━━━━━ Information supplied
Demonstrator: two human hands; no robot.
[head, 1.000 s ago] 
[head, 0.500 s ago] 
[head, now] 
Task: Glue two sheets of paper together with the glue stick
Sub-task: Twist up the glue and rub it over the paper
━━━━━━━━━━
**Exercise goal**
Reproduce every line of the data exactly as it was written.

**Result for this task**
Demonstrator: two human hands; no robot.
[head, 1.000 s ago] 
[head, 0.500 s ago] 
[head, now] 
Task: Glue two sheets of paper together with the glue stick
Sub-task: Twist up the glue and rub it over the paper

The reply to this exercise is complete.